# TASK GOAL
Below is a listing; return it in full, exactly as it appears.

# INFORMATION SHOWN
----
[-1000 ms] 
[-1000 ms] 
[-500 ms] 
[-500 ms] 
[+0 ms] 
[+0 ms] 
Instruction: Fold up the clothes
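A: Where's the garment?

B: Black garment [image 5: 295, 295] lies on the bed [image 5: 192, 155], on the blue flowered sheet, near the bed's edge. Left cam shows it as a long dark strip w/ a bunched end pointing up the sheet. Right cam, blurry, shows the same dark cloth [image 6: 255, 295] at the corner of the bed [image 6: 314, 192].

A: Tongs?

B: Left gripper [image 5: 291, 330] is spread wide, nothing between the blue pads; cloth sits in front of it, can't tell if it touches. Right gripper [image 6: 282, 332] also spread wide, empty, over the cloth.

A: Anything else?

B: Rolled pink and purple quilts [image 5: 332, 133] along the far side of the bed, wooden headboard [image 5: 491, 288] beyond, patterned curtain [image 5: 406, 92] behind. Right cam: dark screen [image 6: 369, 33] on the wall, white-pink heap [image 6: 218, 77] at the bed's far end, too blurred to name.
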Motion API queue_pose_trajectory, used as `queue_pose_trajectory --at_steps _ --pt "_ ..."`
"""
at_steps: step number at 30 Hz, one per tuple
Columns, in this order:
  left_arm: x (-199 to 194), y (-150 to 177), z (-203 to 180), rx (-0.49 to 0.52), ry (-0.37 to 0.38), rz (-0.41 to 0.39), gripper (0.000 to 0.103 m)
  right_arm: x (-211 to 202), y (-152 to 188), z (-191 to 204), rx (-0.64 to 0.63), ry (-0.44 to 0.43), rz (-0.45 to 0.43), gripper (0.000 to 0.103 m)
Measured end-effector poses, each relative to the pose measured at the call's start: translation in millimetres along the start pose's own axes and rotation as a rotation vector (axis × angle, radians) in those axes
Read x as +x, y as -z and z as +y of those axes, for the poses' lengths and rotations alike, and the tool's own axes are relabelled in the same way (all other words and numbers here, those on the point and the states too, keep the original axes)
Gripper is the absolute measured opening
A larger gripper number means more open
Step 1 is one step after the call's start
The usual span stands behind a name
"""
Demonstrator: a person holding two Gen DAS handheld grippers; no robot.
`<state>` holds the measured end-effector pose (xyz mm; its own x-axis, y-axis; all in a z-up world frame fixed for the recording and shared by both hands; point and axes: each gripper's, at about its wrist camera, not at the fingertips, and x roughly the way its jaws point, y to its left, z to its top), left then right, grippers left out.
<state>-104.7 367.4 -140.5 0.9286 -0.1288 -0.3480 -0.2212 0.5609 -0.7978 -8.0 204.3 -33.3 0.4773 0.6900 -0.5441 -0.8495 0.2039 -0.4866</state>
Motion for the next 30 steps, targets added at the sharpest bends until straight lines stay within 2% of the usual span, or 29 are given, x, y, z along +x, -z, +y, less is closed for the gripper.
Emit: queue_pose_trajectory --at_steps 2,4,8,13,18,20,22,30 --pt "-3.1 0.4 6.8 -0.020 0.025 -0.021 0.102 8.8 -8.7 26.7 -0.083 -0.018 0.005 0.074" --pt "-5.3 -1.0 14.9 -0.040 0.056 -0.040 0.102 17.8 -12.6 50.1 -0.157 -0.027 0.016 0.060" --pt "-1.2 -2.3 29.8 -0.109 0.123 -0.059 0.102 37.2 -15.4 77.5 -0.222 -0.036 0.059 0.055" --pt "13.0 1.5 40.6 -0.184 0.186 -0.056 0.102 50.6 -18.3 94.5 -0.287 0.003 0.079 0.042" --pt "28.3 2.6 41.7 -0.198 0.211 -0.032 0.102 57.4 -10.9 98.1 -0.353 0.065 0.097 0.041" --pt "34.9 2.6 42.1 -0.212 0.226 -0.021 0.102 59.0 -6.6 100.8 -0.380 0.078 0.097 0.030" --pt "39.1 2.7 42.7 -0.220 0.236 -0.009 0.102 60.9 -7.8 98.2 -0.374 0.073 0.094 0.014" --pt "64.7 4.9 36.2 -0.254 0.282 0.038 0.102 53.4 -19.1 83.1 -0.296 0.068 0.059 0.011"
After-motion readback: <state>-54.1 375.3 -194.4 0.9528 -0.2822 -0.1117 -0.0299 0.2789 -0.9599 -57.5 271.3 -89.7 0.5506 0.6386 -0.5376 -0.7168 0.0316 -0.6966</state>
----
# RESPONSE BELOW
[-1000 ms] 
[-1000 ms] 
[-500 ms] 
[-500 ms] 
[+0 ms] 
[+0 ms] 
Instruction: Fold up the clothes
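A: Where's the garment?

B: Black garment [image 5: 295, 295] lies on the bed [image 5: 192, 155], on the blue flowered sheet, near the bed's edge. Left cam shows it as a long dark strip w/ a bunched end pointing up the sheet. Right cam, blurry, shows the same dark cloth [image 6: 255, 295] at the corner of the bed [image 6: 314, 192].

A: Tongs?

B: Left gripper [image 5: 291, 330] is spread wide, nothing between the blue pads; cloth sits in front of it, can't tell if it touches. Right gripper [image 6: 282, 332] also spread wide, empty, over the cloth.

A: Anything else?

B: Rolled pink and purple quilts [image 5: 332, 133] along the far side of the bed, wooden headboard [image 5: 491, 288] beyond, patterned curtain [image 5: 406, 92] behind. Right cam: dark screen [image 6: 369, 33] on the wall, white-pink heap [image 6: 218, 77] at the bed's far end, too blurred to name.
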Motion API queue_pose_trajectory, used as `queue_pose_trajectory --at_steps _ --pt "_ ..."`
"""
at_steps: step number at 30 Hz, one per tuple
Columns, in this order:
  left_arm: x (-199 to 194), y (-150 to 177), z (-203 to 180), rx (-0.49 to 0.52), ry (-0.37 to 0.38), rz (-0.41 to 0.39), gripper (0.000 to 0.103 m)
  right_arm: x (-211 to 202), y (-152 to 188), z (-191 to 204), rx (-0.64 to 0.63), ry (-0.44 to 0.43), rz (-0.45 to 0.43), gripper (0.000 to 0.103 m)
Measured end-effector poses, each relative to the pose measured at the call's start: translation in millimetres along the start pose's own axes and rotation as a rotation vector (axis × angle, radians) in those axes
Read x as +x, y as -z and z as +y of those axes, for the poses' lengths and rotations alike, and the tool's own axes are relabelled in the same way (all other words and numbers here, those on the point and the states too, keep the original axes)
Gripper is the absolute measured opening
A larger gripper number means more open
Step 1 is one step after the call's start
The usual span stands behind a name
"""
Demonstrator: a person holding two Gen DAS handheld grippers; no robot.
`<state>` holds the measured end-effector pose (xyz mm; its own x-axis, y-axis; all in a z-up world frame fixed for the recording and shared by both hands; point and axes: each gripper's, at about its wrist camera, not at the fingertips, and x roughly the way its jaws point, y to its left, z to its top), left then right, grippers left out.
<state>-104.7 367.4 -140.5 0.9286 -0.1288 -0.3480 -0.2212 0.5609 -0.7978 -8.0 204.3 -33.3 0.4773 0.6900 -0.5441 -0.8495 0.2039 -0.4866</state>
Motion for the next 30 steps, targets added at the sharpest bends until straight lines stay within 2% of the usual span, or 29 are given, x, y, z along +x, -z, +y, less is closed for the gripper.
Emit: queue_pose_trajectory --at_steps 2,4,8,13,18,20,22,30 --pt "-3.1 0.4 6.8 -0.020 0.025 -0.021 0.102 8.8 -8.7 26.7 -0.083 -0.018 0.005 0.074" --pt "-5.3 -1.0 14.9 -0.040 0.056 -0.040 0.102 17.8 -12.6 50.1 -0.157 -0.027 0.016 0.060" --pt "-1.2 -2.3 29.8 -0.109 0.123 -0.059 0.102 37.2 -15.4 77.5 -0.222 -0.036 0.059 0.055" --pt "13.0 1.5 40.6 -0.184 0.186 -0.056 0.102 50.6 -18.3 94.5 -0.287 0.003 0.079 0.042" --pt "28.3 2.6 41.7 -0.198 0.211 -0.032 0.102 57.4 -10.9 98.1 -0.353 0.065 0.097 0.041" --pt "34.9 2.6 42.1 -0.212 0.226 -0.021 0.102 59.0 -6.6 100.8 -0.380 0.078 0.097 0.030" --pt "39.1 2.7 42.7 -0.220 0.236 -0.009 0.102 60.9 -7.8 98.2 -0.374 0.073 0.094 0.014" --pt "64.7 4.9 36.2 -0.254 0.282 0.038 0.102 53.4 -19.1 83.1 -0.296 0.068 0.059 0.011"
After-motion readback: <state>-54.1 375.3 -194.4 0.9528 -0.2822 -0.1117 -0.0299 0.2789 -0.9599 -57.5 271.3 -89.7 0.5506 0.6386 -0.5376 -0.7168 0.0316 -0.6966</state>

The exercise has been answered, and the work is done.